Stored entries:
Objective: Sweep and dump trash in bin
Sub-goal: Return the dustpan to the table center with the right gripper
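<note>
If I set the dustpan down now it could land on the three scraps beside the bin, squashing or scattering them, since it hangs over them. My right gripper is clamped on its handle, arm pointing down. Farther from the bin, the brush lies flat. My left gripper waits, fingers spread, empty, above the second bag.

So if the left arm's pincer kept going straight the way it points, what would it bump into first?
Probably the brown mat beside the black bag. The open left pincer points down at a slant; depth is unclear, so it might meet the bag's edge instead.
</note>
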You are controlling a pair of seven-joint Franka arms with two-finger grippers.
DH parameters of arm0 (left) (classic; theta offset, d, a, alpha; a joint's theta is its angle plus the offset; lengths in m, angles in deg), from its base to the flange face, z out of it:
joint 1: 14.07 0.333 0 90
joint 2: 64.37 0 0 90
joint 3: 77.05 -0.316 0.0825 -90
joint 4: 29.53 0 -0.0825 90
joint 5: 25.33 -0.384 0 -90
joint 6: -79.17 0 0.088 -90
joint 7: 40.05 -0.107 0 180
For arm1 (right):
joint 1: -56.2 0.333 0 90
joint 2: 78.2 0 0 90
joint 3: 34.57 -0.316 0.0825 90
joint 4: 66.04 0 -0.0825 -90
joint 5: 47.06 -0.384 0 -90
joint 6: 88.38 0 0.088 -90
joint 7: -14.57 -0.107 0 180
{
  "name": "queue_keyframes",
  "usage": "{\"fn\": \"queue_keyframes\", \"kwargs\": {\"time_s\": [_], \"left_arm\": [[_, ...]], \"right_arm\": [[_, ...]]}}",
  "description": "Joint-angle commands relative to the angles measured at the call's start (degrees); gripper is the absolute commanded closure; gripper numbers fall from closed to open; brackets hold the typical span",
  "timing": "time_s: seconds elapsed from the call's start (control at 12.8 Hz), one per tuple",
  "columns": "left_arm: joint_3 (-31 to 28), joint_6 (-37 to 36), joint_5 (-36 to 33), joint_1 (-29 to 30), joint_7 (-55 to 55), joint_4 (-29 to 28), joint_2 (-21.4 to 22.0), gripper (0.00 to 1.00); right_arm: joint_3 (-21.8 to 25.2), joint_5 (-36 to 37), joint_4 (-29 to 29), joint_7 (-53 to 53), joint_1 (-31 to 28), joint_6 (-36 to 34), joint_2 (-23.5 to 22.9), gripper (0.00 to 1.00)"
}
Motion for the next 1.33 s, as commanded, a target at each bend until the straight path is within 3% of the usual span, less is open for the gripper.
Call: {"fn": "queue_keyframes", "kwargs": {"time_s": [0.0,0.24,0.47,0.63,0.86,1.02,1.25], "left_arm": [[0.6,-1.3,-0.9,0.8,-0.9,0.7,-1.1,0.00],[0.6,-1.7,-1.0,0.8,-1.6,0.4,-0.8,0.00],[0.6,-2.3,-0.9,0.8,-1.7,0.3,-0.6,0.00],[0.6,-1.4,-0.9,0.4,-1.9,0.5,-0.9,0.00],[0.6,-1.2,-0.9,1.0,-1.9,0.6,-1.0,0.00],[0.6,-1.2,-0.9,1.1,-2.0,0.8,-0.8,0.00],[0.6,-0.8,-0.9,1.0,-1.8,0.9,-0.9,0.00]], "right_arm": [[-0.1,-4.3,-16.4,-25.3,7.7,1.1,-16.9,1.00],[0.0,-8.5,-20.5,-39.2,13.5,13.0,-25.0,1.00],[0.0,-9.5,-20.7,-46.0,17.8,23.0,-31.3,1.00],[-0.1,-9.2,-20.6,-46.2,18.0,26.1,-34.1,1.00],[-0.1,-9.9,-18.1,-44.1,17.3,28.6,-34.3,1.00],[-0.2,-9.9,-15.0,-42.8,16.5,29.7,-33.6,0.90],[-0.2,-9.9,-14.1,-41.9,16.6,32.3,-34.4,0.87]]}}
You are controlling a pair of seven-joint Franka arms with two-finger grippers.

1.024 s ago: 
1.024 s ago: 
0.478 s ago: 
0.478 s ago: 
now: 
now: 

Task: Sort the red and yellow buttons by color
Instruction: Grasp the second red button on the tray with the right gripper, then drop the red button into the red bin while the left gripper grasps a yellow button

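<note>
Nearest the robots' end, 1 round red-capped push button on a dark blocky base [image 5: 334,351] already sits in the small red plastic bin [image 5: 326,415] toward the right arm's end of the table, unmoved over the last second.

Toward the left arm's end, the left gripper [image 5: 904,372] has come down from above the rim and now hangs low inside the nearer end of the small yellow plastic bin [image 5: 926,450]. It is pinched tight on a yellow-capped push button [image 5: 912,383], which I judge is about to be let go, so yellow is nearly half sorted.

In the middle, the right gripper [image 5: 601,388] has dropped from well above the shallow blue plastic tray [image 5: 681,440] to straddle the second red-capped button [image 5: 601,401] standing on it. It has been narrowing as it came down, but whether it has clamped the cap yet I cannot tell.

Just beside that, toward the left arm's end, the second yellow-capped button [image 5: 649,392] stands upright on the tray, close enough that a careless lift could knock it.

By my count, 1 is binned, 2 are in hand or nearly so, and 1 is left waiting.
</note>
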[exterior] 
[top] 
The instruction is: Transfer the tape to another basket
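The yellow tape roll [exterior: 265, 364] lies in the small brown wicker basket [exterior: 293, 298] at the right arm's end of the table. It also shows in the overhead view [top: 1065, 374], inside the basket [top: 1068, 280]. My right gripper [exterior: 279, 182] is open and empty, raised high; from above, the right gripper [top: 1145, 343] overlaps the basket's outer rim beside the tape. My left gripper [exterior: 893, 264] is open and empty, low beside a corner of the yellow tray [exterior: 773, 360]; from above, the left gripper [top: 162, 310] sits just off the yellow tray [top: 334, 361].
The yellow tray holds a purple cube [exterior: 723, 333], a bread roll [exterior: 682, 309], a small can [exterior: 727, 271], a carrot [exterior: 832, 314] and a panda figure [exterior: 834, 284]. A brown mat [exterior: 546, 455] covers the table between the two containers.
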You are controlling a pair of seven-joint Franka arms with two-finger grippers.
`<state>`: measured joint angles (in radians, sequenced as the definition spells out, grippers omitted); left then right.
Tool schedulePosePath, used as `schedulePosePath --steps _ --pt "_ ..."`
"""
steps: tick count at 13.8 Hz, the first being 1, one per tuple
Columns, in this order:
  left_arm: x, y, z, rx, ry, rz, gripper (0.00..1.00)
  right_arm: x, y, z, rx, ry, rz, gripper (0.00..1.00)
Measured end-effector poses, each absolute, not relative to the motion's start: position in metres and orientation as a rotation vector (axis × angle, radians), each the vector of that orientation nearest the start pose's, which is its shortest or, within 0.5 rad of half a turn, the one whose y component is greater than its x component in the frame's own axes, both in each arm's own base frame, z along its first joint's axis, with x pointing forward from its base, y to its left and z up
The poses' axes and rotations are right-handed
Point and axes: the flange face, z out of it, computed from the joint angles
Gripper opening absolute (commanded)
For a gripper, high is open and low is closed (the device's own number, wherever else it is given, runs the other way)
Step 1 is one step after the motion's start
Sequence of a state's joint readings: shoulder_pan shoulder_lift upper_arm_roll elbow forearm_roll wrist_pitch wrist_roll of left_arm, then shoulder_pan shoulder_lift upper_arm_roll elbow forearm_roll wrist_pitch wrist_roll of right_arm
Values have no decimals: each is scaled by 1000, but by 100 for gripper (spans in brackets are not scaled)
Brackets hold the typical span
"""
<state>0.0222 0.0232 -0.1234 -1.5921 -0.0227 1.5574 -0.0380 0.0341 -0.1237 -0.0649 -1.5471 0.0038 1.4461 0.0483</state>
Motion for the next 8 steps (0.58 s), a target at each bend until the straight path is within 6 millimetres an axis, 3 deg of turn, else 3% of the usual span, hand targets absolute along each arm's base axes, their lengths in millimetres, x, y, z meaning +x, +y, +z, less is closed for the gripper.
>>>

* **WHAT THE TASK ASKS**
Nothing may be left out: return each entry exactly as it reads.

* **SOLVED EXERCISE**
Objective: Sweep and dump trash in bin
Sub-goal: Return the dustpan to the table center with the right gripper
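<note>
If I set the dustpan down now it could land on the three scraps beside the bin, squashing or scattering them, since it hangs over them. My right gripper is clamped on its handle, arm pointing down. Farther from the bin, the brush lies flat. My left gripper waits, fingers spread, empty, above the second bag.

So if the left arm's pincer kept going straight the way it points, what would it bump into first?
Probably the brown mat beside the black bag. The open left pincer points down at a slant; depth is unclear, so it might meet the bag's edge instead.
</note>
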You are controlling a pair of seven-joint Franka arms with two-finger grippers.
DH parameters of arm0 (left) (classic; theta offset, d, a, alpha; a joint's theta is its angle plus the offset; lengths in m, angles in deg), from its base to the flange face, z out of it:
joint 1: 14.07 0.333 0 90
joint 2: 64.37 0 0 90
joint 3: 77.05 -0.316 0.0825 -90
joint 4: 29.53 0 -0.0825 90
joint 5: 25.33 -0.384 0 -90
joint 6: -79.17 0 0.088 -90
joint 7: 40.05 -0.107 0 180
For arm1 (right):
joint 1: -56.2 0.333 0 90
joint 2: 78.2 0 0 90
joint 3: 34.57 -0.316 0.0825 90
joint 4: 66.04 0 -0.0825 -90
joint 5: 47.06 -0.384 0 -90
joint 6: 88.38 0 0.088 -90
joint 7: -14.57 -0.107 0 180
{
  "name": "queue_keyframes",
  "usage": "{\"fn\": \"queue_keyframes\", \"kwargs\": {\"time_s\": [_], \"left_arm\": [[_, ...]], \"right_arm\": [[_, ...]]}}",
  "description": "Joint-angle commands relative to the angles measured at the call's start (degrees); gripper is the absolute commanded closure; gripper numbers fall from closed to open; brackets hold the typical span",
  "timing": "time_s: seconds elapsed from the call's start (control at 12.8 Hz), one per tuple",
  "columns": "left_arm: joint_3 (-31 to 28), joint_6 (-37 to 36), joint_5 (-36 to 33), joint_1 (-29 to 30), joint_7 (-55 to 55), joint_4 (-29 to 28), joint_2 (-21.4 to 22.0), gripper (0.00 to 1.00); right_arm: joint_3 (-21.8 to 25.2), joint_5 (-36 to 37), joint_4 (-29 to 29), joint_7 (-53 to 53), joint_1 (-31 to 28), joint_6 (-36 to 34), joint_2 (-23.5 to 22.9), gripper (0.00 to 1.00)"
}
Motion for the next 1.33 s, as commanded, a target at each bend until the straight path is within 3% of the usual span, less is open for the gripper.
Call: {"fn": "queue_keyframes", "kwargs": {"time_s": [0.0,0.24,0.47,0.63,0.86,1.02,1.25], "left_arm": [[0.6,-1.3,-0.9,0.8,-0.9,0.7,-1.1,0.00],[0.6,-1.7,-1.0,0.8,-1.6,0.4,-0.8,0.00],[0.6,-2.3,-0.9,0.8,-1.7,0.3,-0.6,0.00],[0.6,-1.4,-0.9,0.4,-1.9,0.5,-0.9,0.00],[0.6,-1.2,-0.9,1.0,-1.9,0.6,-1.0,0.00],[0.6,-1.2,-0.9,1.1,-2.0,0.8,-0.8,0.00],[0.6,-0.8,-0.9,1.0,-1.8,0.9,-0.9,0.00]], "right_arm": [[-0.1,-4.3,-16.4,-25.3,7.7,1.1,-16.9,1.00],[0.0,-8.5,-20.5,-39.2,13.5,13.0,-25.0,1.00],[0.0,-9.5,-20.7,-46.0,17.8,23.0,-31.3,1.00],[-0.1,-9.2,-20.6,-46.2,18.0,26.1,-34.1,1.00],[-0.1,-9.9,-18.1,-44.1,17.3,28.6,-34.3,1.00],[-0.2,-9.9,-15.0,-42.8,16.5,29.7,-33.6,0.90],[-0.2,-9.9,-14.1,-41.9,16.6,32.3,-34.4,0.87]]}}
You are controlling a pair of seven-joint Franka arms with two-finger grippers.

1.024 s ago: 
1.024 s ago: 
0.478 s ago: 
0.478 s ago: 
now: 
now: 

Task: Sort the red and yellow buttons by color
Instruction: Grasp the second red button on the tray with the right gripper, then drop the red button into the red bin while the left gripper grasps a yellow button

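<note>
Nearest the robots' end, 1 round red-capped push button on a dark blocky base [image 5: 334,351] already sits in the small red plastic bin [image 5: 326,415] toward the right arm's end of the table, unmoved over the last second.

Toward the left arm's end, the left gripper [image 5: 904,372] has come down from above the rim and now hangs low inside the nearer end of the small yellow plastic bin [image 5: 926,450]. It is pinched tight on a yellow-capped push button [image 5: 912,383], which I judge is about to be let go, so yellow is nearly half sorted.

In the middle, the right gripper [image 5: 601,388] has dropped from well above the shallow blue plastic tray [image 5: 681,440] to straddle the second red-capped button [image 5: 601,401] standing on it. It has been narrowing as it came down, but whether it has clamped the cap yet I cannot tell.

Just beside that, toward the left arm's end, the second yellow-capped button [image 5: 649,392] stands upright on the tray, close enough that a careless lift could knock it.

By my count, 1 is binned, 2 are in hand or nearly so, and 1 is left waiting.
</note>
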[exterior] 
[top] 
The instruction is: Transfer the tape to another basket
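The yellow tape roll [exterior: 265, 364] lies in the small brown wicker basket [exterior: 293, 298] at the right arm's end of the table. It also shows in the overhead view [top: 1065, 374], inside the basket [top: 1068, 280]. My right gripper [exterior: 279, 182] is open and empty, raised high; from above, the right gripper [top: 1145, 343] overlaps the basket's outer rim beside the tape. My left gripper [exterior: 893, 264] is open and empty, low beside a corner of the yellow tray [exterior: 773, 360]; from above, the left gripper [top: 162, 310] sits just off the yellow tray [top: 334, 361].
The yellow tray holds a purple cube [exterior: 723, 333], a bread roll [exterior: 682, 309], a small can [exterior: 727, 271], a carrot [exterior: 832, 314] and a panda figure [exterior: 834, 284]. A brown mat [exterior: 546, 455] covers the table between the two containers.
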You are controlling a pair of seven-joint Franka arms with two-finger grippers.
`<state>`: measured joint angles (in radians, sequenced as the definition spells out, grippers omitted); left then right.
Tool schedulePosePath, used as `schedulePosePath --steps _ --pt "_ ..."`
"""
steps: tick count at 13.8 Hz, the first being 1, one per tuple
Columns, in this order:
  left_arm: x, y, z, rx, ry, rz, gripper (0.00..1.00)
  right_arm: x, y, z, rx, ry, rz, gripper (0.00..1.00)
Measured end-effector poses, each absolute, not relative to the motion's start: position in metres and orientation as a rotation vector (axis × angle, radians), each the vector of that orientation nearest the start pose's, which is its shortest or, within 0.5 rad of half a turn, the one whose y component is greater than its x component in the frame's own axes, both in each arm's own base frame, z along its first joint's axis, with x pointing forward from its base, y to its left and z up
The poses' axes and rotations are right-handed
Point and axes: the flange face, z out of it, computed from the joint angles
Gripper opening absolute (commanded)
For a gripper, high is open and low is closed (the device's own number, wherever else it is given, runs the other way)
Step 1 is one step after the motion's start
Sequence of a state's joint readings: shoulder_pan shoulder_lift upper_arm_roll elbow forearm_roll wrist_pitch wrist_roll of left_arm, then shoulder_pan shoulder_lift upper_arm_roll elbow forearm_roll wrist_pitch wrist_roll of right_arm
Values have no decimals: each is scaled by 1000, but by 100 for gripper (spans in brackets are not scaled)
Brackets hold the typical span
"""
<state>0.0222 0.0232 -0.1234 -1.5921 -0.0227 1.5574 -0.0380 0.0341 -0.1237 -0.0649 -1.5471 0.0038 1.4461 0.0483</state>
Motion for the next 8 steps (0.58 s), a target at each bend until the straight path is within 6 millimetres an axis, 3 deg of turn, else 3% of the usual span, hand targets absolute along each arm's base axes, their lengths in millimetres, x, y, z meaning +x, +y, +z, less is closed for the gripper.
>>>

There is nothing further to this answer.